AMSTERDAM envoyé spécial aux Pays-Bas eric de falleur

L’ancien sélectionneur national, José De Cauwer, résume sans doute le mieux Marc Kittel, vainqueur de la 1re étape de l’Eneco Tour et donc leader de l’épreuve WorldTour. “Il est vite, vite, vite” , dit le Flandrien. “Qui dans le peloton peut le battre normalement dans un sprint ? Cavendish, peut-être Greipel…”

Voilà pourquoi le jeune Allemand, 24 ans depuis mai, n’est pas un vainqueur surprise. En tout cas aux yeux de ceux qui suivent de près les choses du cyclisme et qui auront noté qu’aux dix-huit victoires conquises l’an passé pour ses débuts chez les professionnels, l’ancien double champion du monde contre-la-montre chez les juniors en a ajouté une huitième pour cette année, en s’imposant hier en Zélande.

À l’endroit même où il y a un peu plus de deux ans, le regretté Wouter Weylandt avait enlevé une étape du Giro. Pour cette raison, Tom Boonen aurait aimé rendre hommage à son ami et ancien équipier mais le Campinois, très actif durant l’étape, n’était pas idéalement placé à l’entame du sprint, dont une chute collective avait perturbé la préparation à moins de trois kilomètres du but.

“J’ai dû effectuer un sprint avant que le vrai sprint ne débute et je me suis retrouvé le nez dans le vent bien trop tôt” , regrettait Boonen, présent sur l’Eneco Tour pour le gagner. “C’est une des rares courses à étapes que je peux espérer épingler à mon palmarès; alors, je vais tout faire pour y parvenir.”
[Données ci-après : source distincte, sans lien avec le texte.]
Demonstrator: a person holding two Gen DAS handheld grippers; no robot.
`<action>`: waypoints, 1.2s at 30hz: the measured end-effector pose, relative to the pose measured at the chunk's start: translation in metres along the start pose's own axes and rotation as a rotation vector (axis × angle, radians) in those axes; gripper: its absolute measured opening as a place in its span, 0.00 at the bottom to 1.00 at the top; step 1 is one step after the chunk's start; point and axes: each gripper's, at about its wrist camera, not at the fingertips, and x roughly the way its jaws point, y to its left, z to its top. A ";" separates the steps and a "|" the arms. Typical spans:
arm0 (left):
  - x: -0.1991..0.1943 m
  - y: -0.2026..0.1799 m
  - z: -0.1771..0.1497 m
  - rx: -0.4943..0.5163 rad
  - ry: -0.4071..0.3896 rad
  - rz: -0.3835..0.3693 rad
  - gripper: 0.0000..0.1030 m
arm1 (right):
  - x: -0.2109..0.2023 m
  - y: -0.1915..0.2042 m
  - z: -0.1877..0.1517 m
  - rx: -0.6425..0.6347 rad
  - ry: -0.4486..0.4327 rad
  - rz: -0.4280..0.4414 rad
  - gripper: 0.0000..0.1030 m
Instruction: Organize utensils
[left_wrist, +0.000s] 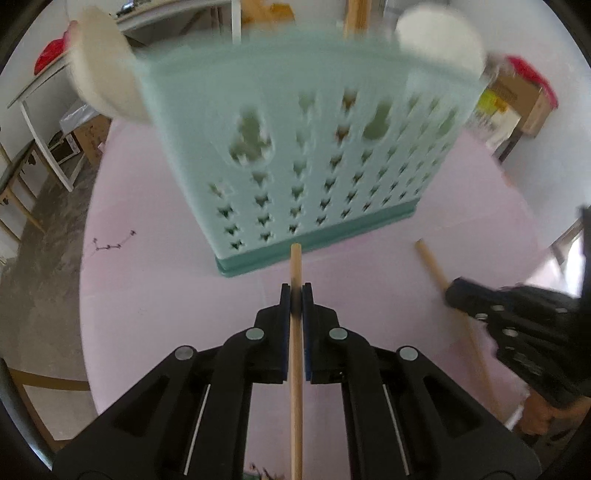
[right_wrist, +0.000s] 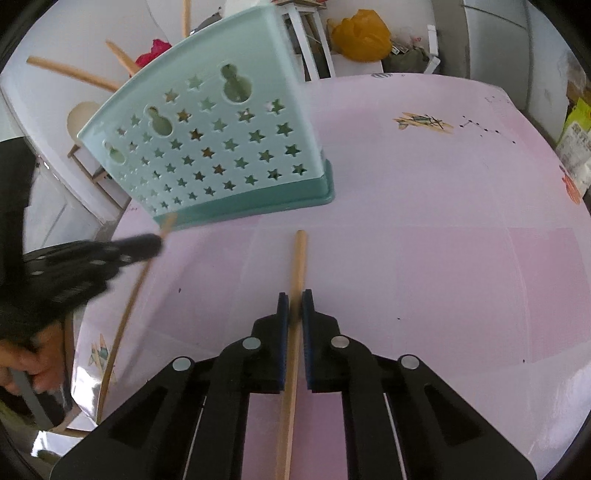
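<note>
Left black plastic two-finger gripper (left_wrist: 296, 295) and right black plastic two-finger gripper (right_wrist: 294, 302): blue inner pads, round silver pivot screws, triangular cut-outs in linkage arms.

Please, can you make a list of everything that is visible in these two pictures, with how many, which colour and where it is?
utensil holder: one, mint green with star-shaped holes and a darker base, standing on the table ahead of both grippers
wooden sticks held: two, light wood; one in the left gripper, one in the right gripper
wooden handles in the holder: several, light wood, sticking out of its top
white round pieces: two, white, blurred, at the holder's top corners in the left wrist view; what they are I cannot tell
table: one, pink cover
yellow bag: one, behind the table
left gripper: black, jaws shut on a stick
right gripper: black, jaws shut on a stick
</note>
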 end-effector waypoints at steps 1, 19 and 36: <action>-0.014 0.001 0.001 -0.009 -0.027 -0.026 0.04 | -0.001 -0.003 0.000 0.009 -0.001 0.009 0.07; -0.197 -0.012 0.090 0.006 -0.580 -0.288 0.04 | -0.006 -0.012 0.000 0.043 -0.010 0.032 0.07; -0.199 0.003 0.147 -0.063 -0.667 -0.242 0.04 | -0.011 -0.010 0.004 0.039 -0.014 0.021 0.07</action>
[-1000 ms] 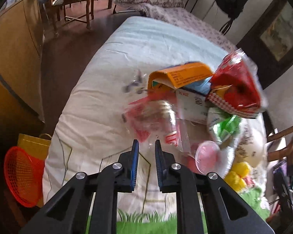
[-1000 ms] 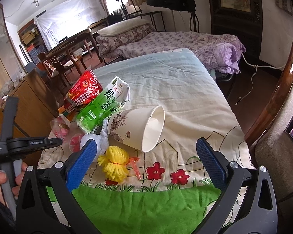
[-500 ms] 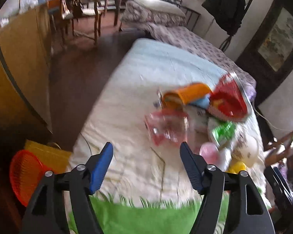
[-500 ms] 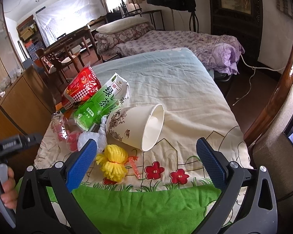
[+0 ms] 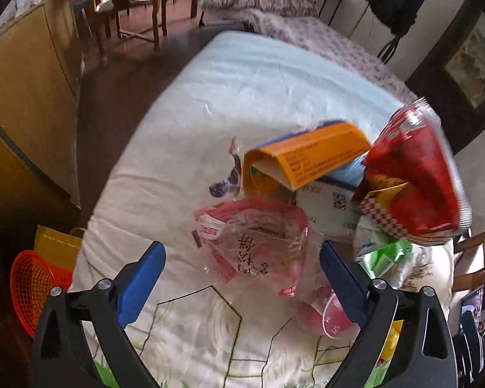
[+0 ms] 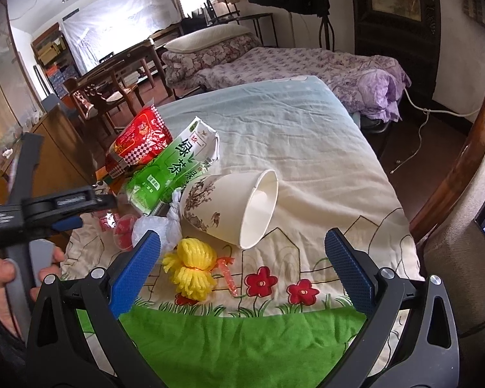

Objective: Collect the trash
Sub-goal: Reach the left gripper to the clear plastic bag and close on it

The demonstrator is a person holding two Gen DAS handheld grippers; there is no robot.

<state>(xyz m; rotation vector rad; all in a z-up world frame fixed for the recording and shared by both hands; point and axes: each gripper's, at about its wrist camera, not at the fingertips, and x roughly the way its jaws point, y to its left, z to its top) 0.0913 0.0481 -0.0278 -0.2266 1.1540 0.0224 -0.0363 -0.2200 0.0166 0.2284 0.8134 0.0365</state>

Même s’il est bon rouleur, Marcel Kittel ne songe pas, lui, à épingler le Tour du Benelux à son palmarès déjà bien fourni. Il sait que son équipe risque de lâcher du lest aujourd’hui. “On va simplement essayer de conserver le maillot demain” , disait-il pourtant. “Mais on ne va pas se mettre trop de pression; nous sommes motivés et on fonctionne superbement ensemble.”

Kittel sait aussi que la dernière étape, avec sa petite vingtaine de monts flandriens, sera sans doute trop dure pour lui. En attendant, il savoure. “Cela faisait près de deux mois que je n’avais pas gagné” , expliquait celui qui a découvert le Tour de France mais n’en a pas profité en raison d’une chute survenue dès la 1re étape en ligne, vers Seraing qui l’avait handicapé à un genou, puis d’une gastro . “Pour moi, qui suis un gagneur, ce succès est important. Aussi pour redonner confiance à mes équipiers. Nous avons montré un excellent collectif une fois encore. Tout le monde l’a vu. Il fallait encore conclure. Je n’avais plus couru depuis mon abandon au Tour, le 5e jour. C’est comme si je n’avais pas couru le Tour, dans ma tête. Je suis directement parti avec ma copine me ressourcer, à la mer, au nord de l’Allemagne. Je suis resté deux semaines sans rouler puis, j’ai travaillé durement; j’en retire les bénéfices.”